= Springboard injunction =

Type of court order in English and Welsh law

A springboard injunction is a specific type of court order issued under English and Welsh law.

The classic, albeit very wide, definition of the springboard injunction was given by Roxburgh J in Terrapin Ltd v Builders' Supply Co (Hayes) Ltd [1967] RPC 375, namely that it is an injunction whereby a party is: "placed under a special disability in the field of competition in order to ensure that he does not get an unfair start". The underlying legal principle is referred to in this case as the "springboard principle", and in the later Attorney-General v Observer Ltd. case (1990) as the "springboard doctrine". Unlike other forms of injunction, its purpose is to prevent a person gaining an unfair advantage as a result of earlier unlawful activity, not preventing future unlawful activity.

The springboard injunction mainly involved cases where former employees threaten to abuse confidential information acquired during the currency of their employment. In an employment context a leading case is that of Roger Bullivant v. Ellis, which arose because Mr Ellis, Bullivant’s managing director, had taken confidential information with him when he left the company to set up a rival business.

However, springboard injunction has been applied to the pharmaceutical industry. See Abbott GmbH & Co KG and Another v. Pharmareg Consulting Co Ltd and Another (17/04/2009, HCA166/2009) [2009] 3 HKLRD 524. In that case, the defendant had infringed Abbott's patent by importing samples of a drug to secure a product registration while the patent was still in force. Shortly before the patent's expiration, Abbott sought to extend an injunction to prevent the defendant from launching their generic product. The Hong Kong High Court granted the springboard injunction, prohibiting the defendant from selling their product for an additional nine months after the patent had expired.
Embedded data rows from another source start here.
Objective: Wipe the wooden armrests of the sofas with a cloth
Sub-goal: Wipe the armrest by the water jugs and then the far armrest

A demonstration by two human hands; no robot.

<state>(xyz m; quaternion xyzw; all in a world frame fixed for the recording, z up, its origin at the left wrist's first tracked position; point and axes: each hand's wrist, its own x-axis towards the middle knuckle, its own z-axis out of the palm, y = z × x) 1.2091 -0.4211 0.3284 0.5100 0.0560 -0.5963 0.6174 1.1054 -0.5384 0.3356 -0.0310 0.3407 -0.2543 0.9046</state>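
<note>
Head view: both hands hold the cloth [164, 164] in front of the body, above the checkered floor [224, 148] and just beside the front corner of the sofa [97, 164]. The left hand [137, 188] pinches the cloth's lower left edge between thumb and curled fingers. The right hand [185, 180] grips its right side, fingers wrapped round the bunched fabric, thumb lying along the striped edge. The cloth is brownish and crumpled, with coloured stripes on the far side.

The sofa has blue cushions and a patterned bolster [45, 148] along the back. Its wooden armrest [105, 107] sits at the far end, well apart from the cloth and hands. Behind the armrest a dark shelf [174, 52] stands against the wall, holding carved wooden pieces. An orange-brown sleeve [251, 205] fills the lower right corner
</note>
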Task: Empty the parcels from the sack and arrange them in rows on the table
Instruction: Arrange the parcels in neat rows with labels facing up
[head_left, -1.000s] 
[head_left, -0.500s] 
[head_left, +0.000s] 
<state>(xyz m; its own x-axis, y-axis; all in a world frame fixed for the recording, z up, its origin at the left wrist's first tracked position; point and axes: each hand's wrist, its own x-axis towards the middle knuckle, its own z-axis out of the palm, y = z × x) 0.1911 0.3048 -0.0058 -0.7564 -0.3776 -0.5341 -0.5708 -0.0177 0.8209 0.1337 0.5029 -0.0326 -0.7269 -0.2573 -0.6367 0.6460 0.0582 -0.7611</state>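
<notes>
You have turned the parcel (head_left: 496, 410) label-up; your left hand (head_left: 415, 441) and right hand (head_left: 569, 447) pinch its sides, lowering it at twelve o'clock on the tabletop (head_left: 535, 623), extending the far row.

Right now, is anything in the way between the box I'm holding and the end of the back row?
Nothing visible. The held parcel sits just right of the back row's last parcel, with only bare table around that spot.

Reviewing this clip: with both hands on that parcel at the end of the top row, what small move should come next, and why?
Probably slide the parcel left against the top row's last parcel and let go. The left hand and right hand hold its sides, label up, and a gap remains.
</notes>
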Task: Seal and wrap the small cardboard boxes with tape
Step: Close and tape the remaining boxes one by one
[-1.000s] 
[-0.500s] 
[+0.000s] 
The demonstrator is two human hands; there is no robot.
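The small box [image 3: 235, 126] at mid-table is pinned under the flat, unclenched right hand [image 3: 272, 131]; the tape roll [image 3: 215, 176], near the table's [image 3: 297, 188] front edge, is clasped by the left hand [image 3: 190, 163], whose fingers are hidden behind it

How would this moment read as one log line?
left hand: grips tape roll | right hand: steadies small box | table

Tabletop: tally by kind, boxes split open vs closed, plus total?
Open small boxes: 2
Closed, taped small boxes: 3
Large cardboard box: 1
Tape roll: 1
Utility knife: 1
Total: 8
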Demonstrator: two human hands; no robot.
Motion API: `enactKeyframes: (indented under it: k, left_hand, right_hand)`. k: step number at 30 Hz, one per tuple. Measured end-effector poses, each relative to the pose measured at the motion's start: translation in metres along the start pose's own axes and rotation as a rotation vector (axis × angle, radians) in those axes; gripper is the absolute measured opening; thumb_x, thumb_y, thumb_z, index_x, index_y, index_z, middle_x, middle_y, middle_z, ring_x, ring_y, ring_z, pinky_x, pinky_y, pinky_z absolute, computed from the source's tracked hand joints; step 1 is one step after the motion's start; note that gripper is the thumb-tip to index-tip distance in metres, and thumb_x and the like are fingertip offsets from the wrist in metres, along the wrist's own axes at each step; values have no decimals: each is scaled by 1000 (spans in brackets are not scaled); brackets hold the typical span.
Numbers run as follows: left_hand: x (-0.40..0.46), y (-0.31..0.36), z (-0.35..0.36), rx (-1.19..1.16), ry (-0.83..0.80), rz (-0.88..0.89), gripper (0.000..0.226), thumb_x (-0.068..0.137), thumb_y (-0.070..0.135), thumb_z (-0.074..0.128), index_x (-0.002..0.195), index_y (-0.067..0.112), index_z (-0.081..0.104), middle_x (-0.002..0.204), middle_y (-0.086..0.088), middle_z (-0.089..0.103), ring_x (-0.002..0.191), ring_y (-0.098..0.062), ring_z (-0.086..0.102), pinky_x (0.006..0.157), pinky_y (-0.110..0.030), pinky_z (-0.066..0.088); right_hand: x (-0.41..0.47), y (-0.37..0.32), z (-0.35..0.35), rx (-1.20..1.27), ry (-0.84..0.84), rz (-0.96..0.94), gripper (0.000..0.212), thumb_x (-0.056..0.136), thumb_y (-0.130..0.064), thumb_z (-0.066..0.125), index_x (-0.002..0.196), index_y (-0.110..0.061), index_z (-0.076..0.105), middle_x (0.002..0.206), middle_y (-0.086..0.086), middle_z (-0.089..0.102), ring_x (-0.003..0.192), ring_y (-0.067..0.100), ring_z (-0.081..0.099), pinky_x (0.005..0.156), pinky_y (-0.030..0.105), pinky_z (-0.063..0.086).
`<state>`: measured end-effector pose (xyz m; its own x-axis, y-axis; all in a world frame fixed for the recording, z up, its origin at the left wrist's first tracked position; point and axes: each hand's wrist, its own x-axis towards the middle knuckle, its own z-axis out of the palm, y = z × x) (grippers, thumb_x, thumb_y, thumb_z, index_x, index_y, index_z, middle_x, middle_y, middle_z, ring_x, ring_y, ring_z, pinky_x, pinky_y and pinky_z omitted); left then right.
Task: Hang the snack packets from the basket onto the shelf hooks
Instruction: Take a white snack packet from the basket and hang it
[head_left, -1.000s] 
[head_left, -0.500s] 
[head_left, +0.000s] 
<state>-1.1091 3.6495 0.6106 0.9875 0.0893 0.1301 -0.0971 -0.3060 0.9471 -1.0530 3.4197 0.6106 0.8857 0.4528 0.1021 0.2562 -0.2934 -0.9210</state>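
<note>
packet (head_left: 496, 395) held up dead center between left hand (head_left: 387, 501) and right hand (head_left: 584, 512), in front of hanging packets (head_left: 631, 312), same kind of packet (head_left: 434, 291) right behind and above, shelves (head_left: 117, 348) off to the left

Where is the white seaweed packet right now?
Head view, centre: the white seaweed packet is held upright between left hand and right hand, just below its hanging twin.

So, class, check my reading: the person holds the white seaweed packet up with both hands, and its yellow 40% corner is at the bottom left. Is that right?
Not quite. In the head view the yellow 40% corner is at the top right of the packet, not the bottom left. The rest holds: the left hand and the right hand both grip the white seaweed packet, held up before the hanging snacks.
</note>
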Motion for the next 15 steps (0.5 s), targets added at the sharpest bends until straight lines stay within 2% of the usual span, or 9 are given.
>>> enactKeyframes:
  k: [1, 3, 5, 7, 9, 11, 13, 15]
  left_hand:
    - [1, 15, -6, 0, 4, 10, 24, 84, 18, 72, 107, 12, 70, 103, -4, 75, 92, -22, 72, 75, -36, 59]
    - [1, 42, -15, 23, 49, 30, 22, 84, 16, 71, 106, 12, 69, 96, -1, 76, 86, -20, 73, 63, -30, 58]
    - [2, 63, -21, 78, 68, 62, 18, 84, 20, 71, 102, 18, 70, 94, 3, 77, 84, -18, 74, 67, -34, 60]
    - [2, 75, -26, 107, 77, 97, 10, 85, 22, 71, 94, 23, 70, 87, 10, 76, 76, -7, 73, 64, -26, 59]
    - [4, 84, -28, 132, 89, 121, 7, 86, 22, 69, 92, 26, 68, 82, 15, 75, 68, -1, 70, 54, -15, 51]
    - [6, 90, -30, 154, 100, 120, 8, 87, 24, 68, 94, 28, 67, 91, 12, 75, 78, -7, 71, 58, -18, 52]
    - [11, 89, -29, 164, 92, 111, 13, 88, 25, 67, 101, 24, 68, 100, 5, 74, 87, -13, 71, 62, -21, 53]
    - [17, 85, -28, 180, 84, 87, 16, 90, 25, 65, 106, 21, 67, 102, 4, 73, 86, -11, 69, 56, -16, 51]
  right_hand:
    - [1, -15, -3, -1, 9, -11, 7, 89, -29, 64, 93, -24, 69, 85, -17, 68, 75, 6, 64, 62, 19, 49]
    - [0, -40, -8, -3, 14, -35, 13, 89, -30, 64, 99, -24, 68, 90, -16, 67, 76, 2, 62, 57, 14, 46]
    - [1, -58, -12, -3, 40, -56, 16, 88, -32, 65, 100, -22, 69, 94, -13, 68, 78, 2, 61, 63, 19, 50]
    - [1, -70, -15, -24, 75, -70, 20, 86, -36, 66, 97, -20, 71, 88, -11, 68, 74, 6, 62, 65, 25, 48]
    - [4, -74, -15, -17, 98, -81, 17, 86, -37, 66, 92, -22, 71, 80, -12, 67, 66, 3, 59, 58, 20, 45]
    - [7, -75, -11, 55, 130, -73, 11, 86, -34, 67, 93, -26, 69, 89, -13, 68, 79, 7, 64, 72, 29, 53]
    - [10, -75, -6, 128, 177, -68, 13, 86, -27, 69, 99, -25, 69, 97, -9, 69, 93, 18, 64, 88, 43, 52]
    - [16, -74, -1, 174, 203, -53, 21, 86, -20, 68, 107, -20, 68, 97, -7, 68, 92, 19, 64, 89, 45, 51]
The court's rationale was that the defendant should not be allowed to benefit from the head start gained by its infringement. It reasoned that the post-expiry nature of the injunction did not alter the standard legal test, and that the balance of convenience favored the patentee, who would suffer irreparable harm from a premature generic launch, whereas the generic company's potential losses were quantifiable and could be covered by damages. This decision affirmed that patentees in Hong Kong can take pre-emptive action to neutralize any unfair advantage gained by a competitor's unlawful conduct during the patent term.

==Requirements==
Springboard injunctions must meet the pre-requisite conditions that are standard for the granting of injunctions, however, there are additional criteria that the court must be satisfied with before this particular type of relief will be awarded:

- There must be a misuse of confidential information by the former employee and/or past breaches of contract by either the former employee or others they might be acting in concert with (UBS Wealth Management (UK) Ltd & Another v Vestra Wealth LLP & Oth [2008] EWHC 1974 ).
- The former employee(s) must have an unfair advantage as a result of the breaches of contract and the unfair advantage must still exist at the time the injunction is sought (Sun Valley Foods Ltd v Vincent [2000] FSR 825).
- There must be a risk of future economic loss to the former employer which is caused by the former employee's unfair advantage.
- The sole and intended purpose of the injunction is to protect against future losses; not to punish previous breaches by the former employee.
- The seriousness of the breach of the former employee's conduct cannot have any bearing on the period for which the injunction should be granted. The court will only consider the effect of the breach upon the former employer in the sense of the extent to which the former employee has gained as an illegitimate advantage (Sectrack NV v Satamatics Ltd [2007] EWHC 3003).

==Duration==
A springboard advantage cannot last indefinitely and therefore a springboard injunction usually applies for a specific period. In the Bullivant case referred to above, the injunction was applied "until judgment or further order".